Ralisya menangis, dia terisak. Tak menyangka pria yang dekat dengannya selama dua tahun melamarnya dengan begitu manis ditengah ketidak romantisan Demian.
Demian tersenyum melihat Ralisya menangis, dia meminta tissue dan memberikanya pada Ralisya. Ralisya mengusap air matanya, setelah itu dia mencoba mengatur napasnya.
"Ya, aku mau," ucap Ralisya dan lagi-lagi Ralisya tak dapat menahan tangisnya.
Demian memakaikan cincin di jari manis Ralisya, setelah itu mama Demian memakaikan kalung di leher Ralisya.

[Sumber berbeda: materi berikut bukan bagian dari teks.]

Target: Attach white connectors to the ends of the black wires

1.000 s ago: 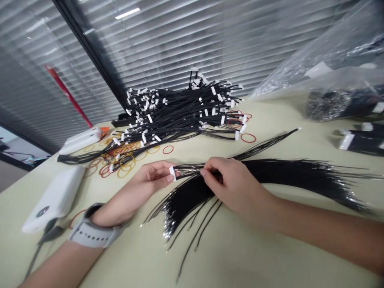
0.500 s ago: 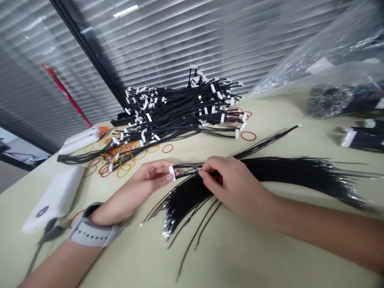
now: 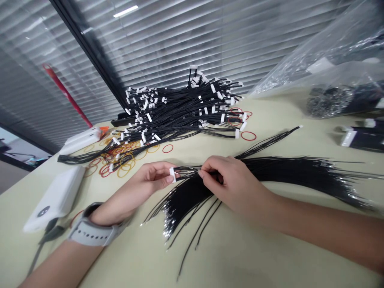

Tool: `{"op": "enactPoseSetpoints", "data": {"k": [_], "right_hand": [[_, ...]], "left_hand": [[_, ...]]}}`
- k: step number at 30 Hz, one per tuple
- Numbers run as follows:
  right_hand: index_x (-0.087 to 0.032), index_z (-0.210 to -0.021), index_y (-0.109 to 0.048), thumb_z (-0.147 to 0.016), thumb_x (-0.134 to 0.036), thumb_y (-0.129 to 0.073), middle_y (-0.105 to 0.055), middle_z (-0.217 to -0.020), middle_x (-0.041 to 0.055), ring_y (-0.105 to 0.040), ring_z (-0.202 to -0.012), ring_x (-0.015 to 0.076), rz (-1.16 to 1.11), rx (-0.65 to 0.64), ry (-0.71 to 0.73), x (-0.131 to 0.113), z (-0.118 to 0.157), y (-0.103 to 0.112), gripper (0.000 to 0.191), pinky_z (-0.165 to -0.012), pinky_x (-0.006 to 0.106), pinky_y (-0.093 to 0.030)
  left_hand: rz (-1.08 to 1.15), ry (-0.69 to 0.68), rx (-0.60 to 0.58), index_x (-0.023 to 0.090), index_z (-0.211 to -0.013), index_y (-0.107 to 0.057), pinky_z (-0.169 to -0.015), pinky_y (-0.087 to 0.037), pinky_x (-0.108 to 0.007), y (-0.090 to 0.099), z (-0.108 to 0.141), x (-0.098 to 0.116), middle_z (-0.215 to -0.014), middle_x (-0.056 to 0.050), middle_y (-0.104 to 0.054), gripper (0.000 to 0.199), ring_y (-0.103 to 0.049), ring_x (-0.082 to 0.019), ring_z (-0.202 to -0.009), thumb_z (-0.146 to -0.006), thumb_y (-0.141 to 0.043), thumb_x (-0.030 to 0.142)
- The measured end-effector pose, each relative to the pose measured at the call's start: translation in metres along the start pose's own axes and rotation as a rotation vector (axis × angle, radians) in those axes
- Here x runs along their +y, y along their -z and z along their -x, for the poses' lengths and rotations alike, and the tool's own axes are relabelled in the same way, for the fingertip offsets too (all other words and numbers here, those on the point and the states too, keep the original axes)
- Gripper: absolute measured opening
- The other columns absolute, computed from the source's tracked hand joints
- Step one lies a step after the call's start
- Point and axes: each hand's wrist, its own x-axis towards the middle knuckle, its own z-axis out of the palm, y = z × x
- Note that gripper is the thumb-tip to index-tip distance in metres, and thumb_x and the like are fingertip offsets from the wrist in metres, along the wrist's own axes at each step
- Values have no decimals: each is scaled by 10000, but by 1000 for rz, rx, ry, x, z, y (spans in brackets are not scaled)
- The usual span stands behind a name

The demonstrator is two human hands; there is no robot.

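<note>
**Glazed office wall behind a pale table**

Closed white slatted blinds (image 3: 186,36) filled the glass wall, split by a dark slanting frame (image 3: 85,56). A strip of ceiling light (image 3: 125,11) gleamed on the glass, and a red pole (image 3: 66,94) ran diagonally behind it at left. Below the blinds at far left, a dark-edged gap (image 3: 15,154) showed a brighter space, and a grey floor (image 3: 9,184) lay beyond the pale table (image 3: 228,256).
</note>
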Motion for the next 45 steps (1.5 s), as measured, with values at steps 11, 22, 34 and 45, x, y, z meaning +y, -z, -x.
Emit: {"op": "enactPoseSetpoints", "data": {"k": [11, 22, 34, 45], "right_hand": [[-188, -651, -512, -782, -164, -478, -518, -557, -51, -425, -501, 75, -46, -17, 4, 0, 0, 2, 137, -547, 243, -310], [-184, -667, -493, -796, -170, -473, -524, -581, -43, -436, -540, 89, -50, -2, 64, -1, 1, 2, 131, -580, 249, -316], [-159, -781, -475, -879, -162, -334, -545, -757, 20, -445, -667, 122, 150, -42, 231, -4, 4, -3, 171, -671, 276, -302], [-172, -762, -449, -855, -138, -373, -514, -697, -6, -427, -592, 107, 146, 38, 112, 10, 0, 22, 125, -573, 238, -299]], "left_hand": [[-49, -15, -37, 195, -958, -609, -774, -381, -238, 3, 0, -3, -863, 9, -627, 198, -540, -135, -849, -775, -607, 272], [-82, -34, -70, 176, -904, -593, -715, -369, -219, 3, 0, -2, -834, 7, -598, 137, -503, -121, -779, -800, -570, 263], [-95, -153, -129, 186, -845, -547, -677, -351, -215, -6, 3, 2, -766, 28, -493, 76, -447, -107, -728, -845, -492, 238], [-131, -286, -65, 153, -864, -583, -722, -416, -300, -36, -17, 23, -769, -21, -603, 149, -543, -166, -750, -777, -508, 247]]}}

Semua tampak terharu melihat kedua pasangan itu.
Rayna juga ikut menangis. Kevano mengusap pundak Rayna, mencoba menenangkan Rayna agar tak terlalu terisak. Rayna terisak seolah sedih karena teraniaya.
"Sayang, sudah jangan menangis lagi. Kamu terlihat seperti tengah sedih dan teraniaya," ucap Kevano pelan.
"Aku memang sedih," ucap Rayna pelan.
Kevano mengerutkan dahinya.
"Sedih kenapa?" tanya Kevano.
"Aku sedih, kenapa Suamiku tak seromantis calon Suaminya Ralisya ketika melamarku dulu?" ucap Rayna.
"What?"
Kevano terperangah mendengar ucapan Rayna. Yang benar saja istrinya itu membandingkan dirinya dengan calon adik iparnya.